Give the listing again in full, matching it character for character.
** Opening RECORDED INFORMATION block **
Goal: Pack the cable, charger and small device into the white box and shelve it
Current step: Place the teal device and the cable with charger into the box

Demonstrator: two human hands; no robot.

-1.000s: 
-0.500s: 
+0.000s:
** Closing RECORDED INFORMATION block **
**TASK SOLUTION**
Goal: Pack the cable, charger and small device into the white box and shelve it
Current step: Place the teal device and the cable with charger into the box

Demonstrator: two human hands; no robot.

-1.000s: 
-0.500s: 
+0.000s:

No further output is expected here.